# WORK TO BE COMPLETED
Look for the line that contains "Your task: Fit"; output that line and every line after it exactly, through the final line of the material below, and nothing else.

# RAW DATA

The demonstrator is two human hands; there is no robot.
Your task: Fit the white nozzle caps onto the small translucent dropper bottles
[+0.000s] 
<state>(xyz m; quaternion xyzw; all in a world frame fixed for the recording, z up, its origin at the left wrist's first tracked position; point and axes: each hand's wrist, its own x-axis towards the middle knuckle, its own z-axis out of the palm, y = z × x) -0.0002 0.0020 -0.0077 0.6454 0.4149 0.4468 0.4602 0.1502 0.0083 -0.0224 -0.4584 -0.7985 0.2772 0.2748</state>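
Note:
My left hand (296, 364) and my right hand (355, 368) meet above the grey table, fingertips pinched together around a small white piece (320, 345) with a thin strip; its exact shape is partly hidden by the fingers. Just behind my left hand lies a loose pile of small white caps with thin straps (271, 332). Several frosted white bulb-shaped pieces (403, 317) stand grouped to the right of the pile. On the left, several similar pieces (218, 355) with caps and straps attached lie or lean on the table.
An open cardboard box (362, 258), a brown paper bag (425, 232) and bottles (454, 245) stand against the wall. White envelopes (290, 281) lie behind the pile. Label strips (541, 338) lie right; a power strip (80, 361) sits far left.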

# EXPECTED ANSWER
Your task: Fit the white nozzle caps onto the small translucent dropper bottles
[+0.000s] 
<state>(xyz m; quaternion xyzw; all in a world frame fixed for the recording, z up, its origin at the left wrist's first tracked position; point and axes: each hand's wrist, its own x-axis towards the middle knuckle, its own z-axis out of the palm, y = z × x) -0.0002 0.0020 -0.0077 0.6454 0.4149 0.4468 0.4602 0.1502 0.0083 -0.0224 -0.4584 -0.7985 0.2772 0.2748</state>
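Note:
My left hand (296, 364) and my right hand (355, 368) meet above the grey table, fingertips pinched together around a small white piece (320, 345) with a thin strip; its exact shape is partly hidden by the fingers. Just behind my left hand lies a loose pile of small white caps with thin straps (271, 332). Several frosted white bulb-shaped pieces (403, 317) stand grouped to the right of the pile. On the left, several similar pieces (218, 355) with caps and straps attached lie or lean on the table.
An open cardboard box (362, 258), a brown paper bag (425, 232) and bottles (454, 245) stand against the wall. White envelopes (290, 281) lie behind the pile. Label strips (541, 338) lie right; a power strip (80, 361) sits far left.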

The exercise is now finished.